Exercise goal:
Below are records; reproduce exactly the lines from the one that has "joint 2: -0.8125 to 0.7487" through the one that has "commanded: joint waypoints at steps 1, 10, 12", ends included, and nothing more.

Supplied records:
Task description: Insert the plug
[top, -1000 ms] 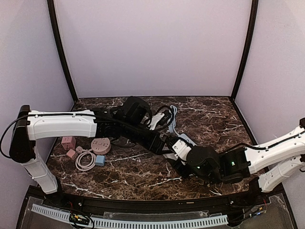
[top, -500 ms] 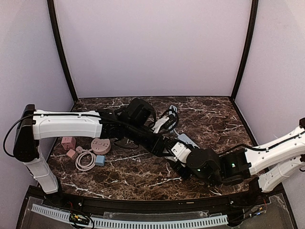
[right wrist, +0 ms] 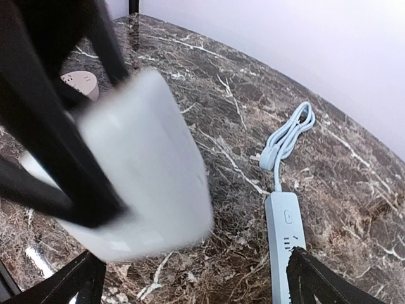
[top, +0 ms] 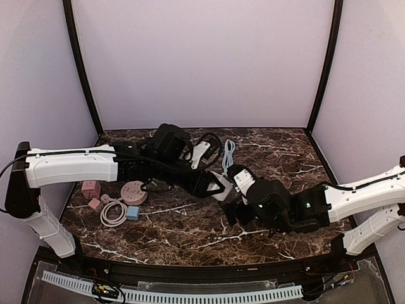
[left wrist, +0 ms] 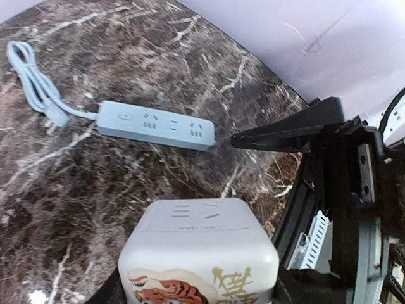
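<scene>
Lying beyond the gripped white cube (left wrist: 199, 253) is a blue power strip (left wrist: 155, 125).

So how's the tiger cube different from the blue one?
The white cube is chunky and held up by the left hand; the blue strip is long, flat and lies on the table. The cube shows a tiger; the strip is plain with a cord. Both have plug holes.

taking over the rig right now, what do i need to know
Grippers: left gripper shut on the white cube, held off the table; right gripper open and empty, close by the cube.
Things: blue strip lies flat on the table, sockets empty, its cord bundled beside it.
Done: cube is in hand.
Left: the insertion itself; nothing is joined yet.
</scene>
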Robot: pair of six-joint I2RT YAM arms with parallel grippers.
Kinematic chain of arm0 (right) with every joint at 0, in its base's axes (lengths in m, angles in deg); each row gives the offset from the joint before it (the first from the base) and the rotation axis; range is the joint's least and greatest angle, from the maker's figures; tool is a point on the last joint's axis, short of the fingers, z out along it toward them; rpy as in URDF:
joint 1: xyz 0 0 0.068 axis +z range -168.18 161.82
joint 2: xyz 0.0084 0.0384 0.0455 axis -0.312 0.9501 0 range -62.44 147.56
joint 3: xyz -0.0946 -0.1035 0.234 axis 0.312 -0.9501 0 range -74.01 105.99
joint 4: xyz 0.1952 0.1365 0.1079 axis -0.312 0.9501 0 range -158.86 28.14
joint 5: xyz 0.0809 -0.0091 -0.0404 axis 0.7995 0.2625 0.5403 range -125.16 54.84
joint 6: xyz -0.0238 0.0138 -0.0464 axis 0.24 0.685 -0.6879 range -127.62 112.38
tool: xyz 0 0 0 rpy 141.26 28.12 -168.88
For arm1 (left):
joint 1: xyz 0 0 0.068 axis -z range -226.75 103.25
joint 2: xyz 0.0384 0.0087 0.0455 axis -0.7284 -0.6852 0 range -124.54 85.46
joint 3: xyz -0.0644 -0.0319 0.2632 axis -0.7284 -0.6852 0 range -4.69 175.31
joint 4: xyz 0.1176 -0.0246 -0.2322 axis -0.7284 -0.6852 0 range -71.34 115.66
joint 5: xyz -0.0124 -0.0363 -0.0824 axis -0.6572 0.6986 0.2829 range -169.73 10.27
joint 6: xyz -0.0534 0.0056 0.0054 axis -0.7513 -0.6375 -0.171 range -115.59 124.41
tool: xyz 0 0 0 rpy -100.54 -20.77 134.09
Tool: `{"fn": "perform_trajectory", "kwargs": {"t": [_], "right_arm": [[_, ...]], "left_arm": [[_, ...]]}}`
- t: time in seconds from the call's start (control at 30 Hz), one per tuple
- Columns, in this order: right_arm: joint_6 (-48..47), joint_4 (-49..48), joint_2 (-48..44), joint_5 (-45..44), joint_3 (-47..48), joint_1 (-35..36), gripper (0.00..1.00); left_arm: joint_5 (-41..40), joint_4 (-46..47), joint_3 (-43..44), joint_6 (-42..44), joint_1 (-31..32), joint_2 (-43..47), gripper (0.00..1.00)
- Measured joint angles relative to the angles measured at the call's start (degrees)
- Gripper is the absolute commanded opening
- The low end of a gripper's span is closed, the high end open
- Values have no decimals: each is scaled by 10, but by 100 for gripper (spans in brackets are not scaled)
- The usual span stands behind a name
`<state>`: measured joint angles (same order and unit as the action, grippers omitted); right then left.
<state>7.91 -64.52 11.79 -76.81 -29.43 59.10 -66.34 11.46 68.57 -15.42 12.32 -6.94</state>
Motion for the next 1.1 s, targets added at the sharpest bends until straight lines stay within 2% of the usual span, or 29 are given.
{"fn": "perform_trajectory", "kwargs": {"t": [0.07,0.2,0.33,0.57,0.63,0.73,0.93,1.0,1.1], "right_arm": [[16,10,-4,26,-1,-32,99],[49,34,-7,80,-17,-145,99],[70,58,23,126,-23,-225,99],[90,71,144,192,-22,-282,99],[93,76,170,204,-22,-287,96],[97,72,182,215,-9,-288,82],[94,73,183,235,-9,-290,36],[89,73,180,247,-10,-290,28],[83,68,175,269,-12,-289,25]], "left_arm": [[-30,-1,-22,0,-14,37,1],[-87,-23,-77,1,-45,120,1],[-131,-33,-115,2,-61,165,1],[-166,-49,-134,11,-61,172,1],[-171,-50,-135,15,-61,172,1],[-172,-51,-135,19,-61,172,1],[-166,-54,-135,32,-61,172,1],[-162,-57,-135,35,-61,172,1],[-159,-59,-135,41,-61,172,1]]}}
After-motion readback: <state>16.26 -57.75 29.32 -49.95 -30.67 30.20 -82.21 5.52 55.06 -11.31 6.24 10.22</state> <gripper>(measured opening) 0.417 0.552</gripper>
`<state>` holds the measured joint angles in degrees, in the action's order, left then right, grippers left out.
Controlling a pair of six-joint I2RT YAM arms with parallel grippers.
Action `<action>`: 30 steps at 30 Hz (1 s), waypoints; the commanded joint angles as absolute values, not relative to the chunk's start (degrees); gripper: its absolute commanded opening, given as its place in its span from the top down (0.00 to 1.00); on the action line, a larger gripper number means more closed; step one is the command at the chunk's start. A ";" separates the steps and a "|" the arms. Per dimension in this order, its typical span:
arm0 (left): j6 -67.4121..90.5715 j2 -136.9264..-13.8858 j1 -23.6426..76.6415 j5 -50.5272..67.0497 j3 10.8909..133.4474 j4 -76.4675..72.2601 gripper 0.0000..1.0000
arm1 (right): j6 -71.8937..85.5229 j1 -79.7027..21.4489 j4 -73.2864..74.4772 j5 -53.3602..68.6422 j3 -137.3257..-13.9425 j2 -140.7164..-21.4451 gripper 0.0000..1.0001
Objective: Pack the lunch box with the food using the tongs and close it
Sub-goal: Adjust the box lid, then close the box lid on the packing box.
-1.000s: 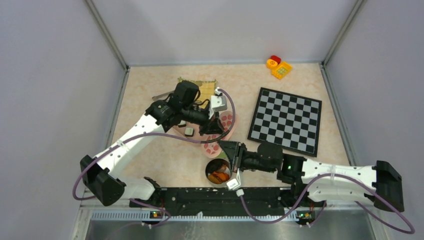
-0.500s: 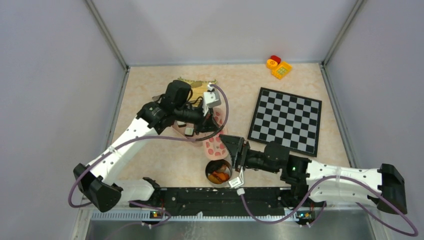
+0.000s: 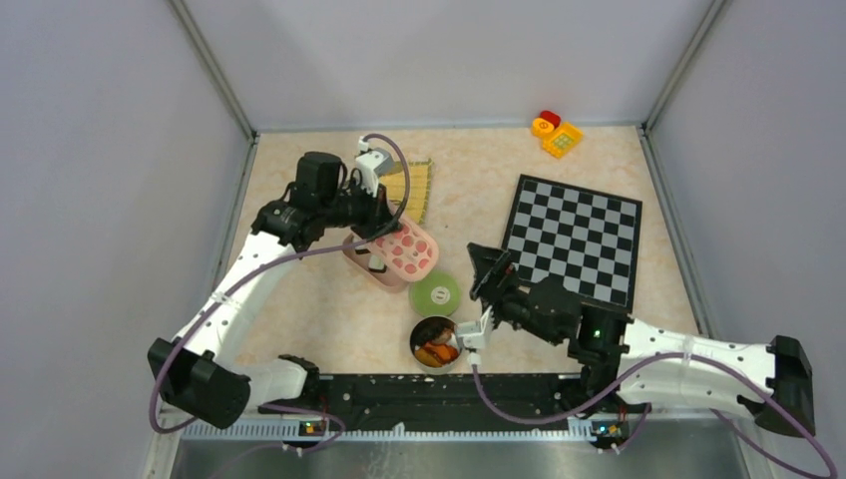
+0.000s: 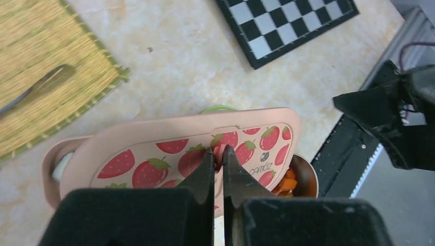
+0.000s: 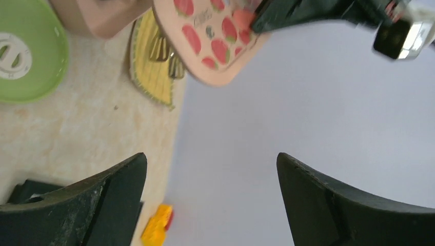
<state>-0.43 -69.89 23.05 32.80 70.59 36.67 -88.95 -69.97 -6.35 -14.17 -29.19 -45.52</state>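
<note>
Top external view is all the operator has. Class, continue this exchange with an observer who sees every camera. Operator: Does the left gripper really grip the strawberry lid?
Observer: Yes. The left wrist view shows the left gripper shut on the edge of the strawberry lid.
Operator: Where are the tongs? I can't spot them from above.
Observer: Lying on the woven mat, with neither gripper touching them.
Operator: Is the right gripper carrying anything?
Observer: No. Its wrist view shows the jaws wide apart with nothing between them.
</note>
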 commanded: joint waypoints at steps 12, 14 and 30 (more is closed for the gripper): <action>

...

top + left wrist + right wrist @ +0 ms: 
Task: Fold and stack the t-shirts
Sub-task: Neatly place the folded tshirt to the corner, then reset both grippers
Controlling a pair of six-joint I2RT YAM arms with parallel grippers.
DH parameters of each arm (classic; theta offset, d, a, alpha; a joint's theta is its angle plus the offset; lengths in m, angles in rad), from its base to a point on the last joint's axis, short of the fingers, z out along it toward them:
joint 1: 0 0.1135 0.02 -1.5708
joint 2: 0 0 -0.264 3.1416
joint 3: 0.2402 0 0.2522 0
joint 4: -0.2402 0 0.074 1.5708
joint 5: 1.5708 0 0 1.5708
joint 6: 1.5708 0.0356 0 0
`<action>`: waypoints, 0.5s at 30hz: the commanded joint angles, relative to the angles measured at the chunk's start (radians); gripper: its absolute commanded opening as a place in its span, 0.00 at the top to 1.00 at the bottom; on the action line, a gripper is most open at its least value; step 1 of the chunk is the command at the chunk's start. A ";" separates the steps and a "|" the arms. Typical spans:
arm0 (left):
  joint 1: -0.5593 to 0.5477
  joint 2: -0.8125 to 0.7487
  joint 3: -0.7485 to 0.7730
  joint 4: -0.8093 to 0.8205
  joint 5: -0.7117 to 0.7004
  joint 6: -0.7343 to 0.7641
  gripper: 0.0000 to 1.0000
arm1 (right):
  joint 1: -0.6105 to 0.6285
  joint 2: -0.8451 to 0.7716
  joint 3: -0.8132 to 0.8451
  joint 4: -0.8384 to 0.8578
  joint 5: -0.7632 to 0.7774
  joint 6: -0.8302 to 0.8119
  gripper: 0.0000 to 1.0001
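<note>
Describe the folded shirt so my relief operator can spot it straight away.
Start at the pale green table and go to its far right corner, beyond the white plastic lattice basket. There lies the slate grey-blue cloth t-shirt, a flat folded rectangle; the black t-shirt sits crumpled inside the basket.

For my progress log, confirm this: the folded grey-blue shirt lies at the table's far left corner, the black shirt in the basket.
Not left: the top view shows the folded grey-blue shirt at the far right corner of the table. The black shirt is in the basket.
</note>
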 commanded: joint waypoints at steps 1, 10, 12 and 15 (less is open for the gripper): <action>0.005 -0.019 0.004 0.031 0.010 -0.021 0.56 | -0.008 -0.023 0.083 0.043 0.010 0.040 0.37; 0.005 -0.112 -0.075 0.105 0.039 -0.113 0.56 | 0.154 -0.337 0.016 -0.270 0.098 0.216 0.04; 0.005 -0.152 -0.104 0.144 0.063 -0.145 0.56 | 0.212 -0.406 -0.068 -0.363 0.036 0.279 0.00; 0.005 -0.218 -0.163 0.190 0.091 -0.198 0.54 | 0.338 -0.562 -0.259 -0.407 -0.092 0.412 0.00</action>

Written reply:
  joint 2: -0.8125 to 0.7487
  joint 3: -0.7485 to 0.7730
  joint 4: -0.8093 to 0.8205
  joint 5: -0.7117 to 0.7004
  joint 6: -0.7343 to 0.7641
  gripper: 0.0000 to 1.0000
arm1 (right):
  joint 1: -0.6105 to 0.6285
  joint 2: -0.8451 to 0.7716
  joint 3: -0.8132 to 0.8451
  joint 4: -0.8384 to 0.8578
  joint 5: -0.7632 to 0.7774
  joint 6: -0.8302 to 0.8119
  gripper: 0.0000 to 1.0001
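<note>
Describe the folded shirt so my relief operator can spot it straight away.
Start at the pale green table and go to its far right corner, beyond the white plastic lattice basket. There lies the slate grey-blue cloth t-shirt, a flat folded rectangle; the black t-shirt sits crumpled inside the basket.

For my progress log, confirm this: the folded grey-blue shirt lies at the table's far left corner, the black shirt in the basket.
Not left: the top view shows the folded grey-blue shirt at the far right corner of the table. The black shirt is in the basket.
</note>
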 commanded: joint waypoints at steps 1, 10, 12 and 15 (less is open for the gripper): <action>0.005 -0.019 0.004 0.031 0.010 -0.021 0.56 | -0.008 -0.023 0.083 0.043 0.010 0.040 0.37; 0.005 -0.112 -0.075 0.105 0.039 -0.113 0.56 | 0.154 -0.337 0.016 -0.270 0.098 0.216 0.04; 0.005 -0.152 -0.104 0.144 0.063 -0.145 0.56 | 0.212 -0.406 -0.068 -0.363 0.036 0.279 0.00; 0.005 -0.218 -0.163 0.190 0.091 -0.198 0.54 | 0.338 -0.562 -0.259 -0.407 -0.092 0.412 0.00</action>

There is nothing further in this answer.